This past week my seniors in Christian Manhood began reading a book on the branch of philosophy commonly called Virtue Ethics. Virtue Ethics, as a particular systematic view of the ethical life, stretches all the way back to Plato and Aristotle, but with the onslaught of the Enlightenment it went dormant as a relevant way of answering ethical questions. In 1958, the English Catholic philosopher Elizabeth Anscombe forced Virtue Ethics back onto the stage when her brilliant essay “Modern Moral Philosophy” appeared in Philosophy, the journal of the Royal Institute of Philosophy.

Although Virtue Ethics did not take over the discussion that had been dominated by Utilitarianism (what matters is the end result) and Deontology (following rules is what matters) it at least was given a (somewhat) respected place at the table. In 1981 when I – thinking myself to be a “big boy” philosophy student – bought my first not-for-class philosophy book it was After Virtue, written by former-Marxist-turned-Catholic Scotsman Alasdair MacIntyre, I was being drawn into what MacIntyre has since called “an Augustinian Thomist approach to moral theology.”

My seniors aren’t reading After Virtue – too dense and too expensive – but they are reading the work of one of the seminal 20th Century Virtue Ethicists, the German Catholic philosopher Josef Pieper. The great thing about Pieper’s The Christian Idea of Man, beyond its brilliance, is its brevity. Even when including the very helpful Preface by John Haldane (educated at the only Jesuit school in Scotland, St. Aloysius’ College, and the present chairman of the Royal Institute of Philosophy) the book clocks in at a mere fifty pages.

After spending three chapters (10 whole pages) laying the Thomistic groundwork for the ideas that follow, Pieper spends one chapter each on the four Cardinal Virtues: “Prudence,” “Justice,” “Courage and Fear of the Lord” (Fortitude), and “Discipline and Moderation” (Temperance). He follows these up with a chapter on the Theological Virtues (Faith, Hope, and Love), before concluding the work with some thoughts on the difference between being naturally good (“a gentleman”) and supernaturally good (“a Christian”).

As stated by Haldane in the Preface, the focus in Virtue Ethics is on who a person is and not so much on what a person needs to do. The virtues, both Cardinal and Theological, are essential for a person who wants to swim in the stream of Virtue Ethics, but just as important is having role models as guides on the journey, and for a Catholic that means saints.

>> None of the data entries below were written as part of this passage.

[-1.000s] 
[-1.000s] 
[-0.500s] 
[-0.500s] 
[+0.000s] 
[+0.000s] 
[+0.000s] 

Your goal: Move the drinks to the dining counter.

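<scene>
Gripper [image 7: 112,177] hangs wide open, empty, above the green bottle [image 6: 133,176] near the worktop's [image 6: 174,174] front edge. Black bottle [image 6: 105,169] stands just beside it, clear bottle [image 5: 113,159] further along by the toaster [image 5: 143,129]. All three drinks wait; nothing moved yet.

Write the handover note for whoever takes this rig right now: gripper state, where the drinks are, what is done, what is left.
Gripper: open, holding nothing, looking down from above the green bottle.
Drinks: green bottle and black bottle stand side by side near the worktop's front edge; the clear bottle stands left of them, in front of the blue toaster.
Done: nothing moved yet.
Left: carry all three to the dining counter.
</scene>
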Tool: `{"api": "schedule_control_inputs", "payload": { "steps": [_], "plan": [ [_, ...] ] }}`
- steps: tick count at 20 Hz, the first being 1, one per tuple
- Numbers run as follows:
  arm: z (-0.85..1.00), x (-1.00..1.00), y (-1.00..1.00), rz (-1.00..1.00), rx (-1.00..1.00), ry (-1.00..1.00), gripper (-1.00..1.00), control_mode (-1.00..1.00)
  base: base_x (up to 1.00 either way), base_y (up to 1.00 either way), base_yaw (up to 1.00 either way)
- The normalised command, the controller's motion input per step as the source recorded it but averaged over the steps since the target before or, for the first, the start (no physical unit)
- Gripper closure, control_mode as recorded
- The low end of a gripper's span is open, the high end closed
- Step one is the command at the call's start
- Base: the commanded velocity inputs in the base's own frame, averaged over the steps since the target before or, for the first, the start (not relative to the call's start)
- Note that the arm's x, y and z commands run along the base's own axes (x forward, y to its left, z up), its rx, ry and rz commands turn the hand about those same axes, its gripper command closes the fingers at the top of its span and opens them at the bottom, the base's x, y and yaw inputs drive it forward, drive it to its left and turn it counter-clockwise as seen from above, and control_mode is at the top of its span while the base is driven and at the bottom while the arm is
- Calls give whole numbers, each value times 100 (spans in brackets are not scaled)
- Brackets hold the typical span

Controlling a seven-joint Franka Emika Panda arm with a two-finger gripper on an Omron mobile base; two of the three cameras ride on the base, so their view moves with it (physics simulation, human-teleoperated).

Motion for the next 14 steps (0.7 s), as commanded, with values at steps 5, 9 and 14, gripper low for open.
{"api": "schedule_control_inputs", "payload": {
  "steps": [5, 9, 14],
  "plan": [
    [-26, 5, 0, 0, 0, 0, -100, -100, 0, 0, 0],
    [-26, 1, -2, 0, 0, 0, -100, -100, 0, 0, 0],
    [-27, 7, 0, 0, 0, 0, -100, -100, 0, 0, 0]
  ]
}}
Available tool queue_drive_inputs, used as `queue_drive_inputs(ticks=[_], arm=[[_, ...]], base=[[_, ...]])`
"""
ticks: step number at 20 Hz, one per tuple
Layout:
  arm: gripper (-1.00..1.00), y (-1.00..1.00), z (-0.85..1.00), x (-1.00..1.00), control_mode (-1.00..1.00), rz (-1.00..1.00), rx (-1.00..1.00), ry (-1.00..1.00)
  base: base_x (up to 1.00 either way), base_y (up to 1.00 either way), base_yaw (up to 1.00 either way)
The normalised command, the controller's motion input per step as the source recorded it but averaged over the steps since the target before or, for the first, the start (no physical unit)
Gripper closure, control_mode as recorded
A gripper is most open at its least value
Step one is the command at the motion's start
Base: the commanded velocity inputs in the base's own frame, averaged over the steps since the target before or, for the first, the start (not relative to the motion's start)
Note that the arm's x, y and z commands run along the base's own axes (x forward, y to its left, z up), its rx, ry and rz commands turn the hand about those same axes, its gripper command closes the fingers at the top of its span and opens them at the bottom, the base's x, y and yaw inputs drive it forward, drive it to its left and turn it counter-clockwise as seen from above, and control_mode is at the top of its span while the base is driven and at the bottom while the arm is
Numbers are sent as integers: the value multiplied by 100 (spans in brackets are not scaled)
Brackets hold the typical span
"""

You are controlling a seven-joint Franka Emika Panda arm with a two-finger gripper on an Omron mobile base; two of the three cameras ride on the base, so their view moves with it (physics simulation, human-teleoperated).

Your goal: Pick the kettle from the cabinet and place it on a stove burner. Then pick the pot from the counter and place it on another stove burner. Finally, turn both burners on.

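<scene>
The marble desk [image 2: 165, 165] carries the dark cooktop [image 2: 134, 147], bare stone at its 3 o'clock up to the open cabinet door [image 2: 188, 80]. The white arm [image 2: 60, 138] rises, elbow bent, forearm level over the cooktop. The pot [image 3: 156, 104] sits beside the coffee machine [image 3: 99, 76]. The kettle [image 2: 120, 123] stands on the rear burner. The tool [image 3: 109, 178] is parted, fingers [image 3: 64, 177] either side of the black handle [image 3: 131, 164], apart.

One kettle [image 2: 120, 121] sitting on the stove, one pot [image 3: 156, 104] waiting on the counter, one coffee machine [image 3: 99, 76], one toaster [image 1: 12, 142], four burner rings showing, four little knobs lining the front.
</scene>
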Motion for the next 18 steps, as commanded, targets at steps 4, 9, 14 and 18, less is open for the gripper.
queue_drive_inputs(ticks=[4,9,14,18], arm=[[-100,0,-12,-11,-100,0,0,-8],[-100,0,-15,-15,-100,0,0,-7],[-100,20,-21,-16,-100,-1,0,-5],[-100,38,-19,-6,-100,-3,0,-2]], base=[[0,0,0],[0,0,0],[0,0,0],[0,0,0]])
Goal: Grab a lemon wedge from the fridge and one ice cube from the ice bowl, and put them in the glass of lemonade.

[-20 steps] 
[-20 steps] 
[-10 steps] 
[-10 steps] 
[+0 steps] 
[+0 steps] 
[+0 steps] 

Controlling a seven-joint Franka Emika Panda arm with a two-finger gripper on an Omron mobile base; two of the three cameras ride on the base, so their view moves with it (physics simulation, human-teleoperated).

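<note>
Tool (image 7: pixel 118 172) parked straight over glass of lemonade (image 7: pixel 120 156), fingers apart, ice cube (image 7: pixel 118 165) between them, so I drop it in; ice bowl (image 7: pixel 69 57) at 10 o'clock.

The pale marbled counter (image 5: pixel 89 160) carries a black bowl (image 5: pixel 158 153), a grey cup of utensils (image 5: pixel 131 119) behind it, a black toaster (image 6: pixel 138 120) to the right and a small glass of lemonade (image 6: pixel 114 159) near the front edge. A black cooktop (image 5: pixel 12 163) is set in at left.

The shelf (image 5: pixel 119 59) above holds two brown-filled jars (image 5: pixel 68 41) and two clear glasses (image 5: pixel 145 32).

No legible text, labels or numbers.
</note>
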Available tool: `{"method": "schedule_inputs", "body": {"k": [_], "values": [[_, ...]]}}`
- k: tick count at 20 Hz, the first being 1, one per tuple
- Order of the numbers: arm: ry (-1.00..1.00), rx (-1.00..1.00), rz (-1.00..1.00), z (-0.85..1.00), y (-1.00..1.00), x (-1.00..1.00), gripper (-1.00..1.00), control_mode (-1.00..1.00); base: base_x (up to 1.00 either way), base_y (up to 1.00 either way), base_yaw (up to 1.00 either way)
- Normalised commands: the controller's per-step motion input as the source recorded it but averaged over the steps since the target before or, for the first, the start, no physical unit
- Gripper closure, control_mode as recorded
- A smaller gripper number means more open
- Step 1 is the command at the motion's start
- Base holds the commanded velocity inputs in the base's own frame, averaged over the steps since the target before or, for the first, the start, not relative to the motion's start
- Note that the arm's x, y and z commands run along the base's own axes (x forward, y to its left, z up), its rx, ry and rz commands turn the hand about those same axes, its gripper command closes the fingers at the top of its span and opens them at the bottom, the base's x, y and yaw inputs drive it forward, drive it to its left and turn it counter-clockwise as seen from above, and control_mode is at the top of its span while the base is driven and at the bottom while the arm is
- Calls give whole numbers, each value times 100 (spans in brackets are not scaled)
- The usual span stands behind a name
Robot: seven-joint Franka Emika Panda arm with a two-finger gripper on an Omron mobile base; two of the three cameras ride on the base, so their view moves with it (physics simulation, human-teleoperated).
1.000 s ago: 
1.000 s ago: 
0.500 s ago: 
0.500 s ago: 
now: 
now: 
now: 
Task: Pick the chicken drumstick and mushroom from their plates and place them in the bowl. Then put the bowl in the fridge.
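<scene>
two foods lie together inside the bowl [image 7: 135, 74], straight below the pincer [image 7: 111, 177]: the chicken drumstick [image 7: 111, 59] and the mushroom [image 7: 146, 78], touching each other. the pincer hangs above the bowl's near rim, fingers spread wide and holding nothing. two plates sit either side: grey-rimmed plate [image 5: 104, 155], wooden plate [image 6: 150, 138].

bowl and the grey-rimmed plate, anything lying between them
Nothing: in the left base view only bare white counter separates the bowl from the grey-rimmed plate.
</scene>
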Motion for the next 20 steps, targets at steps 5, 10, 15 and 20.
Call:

The fact that my seniors are reading this text in the month that begins with a day dedicated to all the saints is a fortuitous coincidence, but it does help bring to light the fact that we become good people not only by knowing what the virtues are, but also by watching how good people act.  In a brief video that I show in class Bishop Robert Barron points out that Duke University’s Stanley Hauerwas, possibly the most influential Virtue Ethicist in this country, was the son of a bricklayer. For those who don’t understand the focus of Virtue Ethics this might seem like an amusing, yet eminently unimportant, fact. Yet for Bishop Barron it affords us great insight into the ethical task: if you want to be a good bricklayer, then you need to pay attention to how a good bricklayer lays bricks.
With a sense of wry irony that is not untypical of Mother Church, the patron saint of bricklayers is St. Stephen – the proto-martyr who was stoned to death by an angry Jewish mob that included the future St. Paul. St. Stephen was not only a man who was brought to the next world through his assailants’ laying bricks (stones) on top of him, but he was also one of the first deacons.

By definition, a deacon is one who serves others, and the Greek term diakonos possibly finds its origins in the phrase “through the dust,” i.e. associated with a person who is kicking up the dust because he is so busy in serving his master.

So as we work our way through this last month of the liturgical year, and as we ponder all those saints who preceded us it seems fitting that we think about what makes someone a saint. Not all of us can be bricklayers, but all of us can be diakonoi, kicking up some dust in our service to the one true Master.
A.M.D.G.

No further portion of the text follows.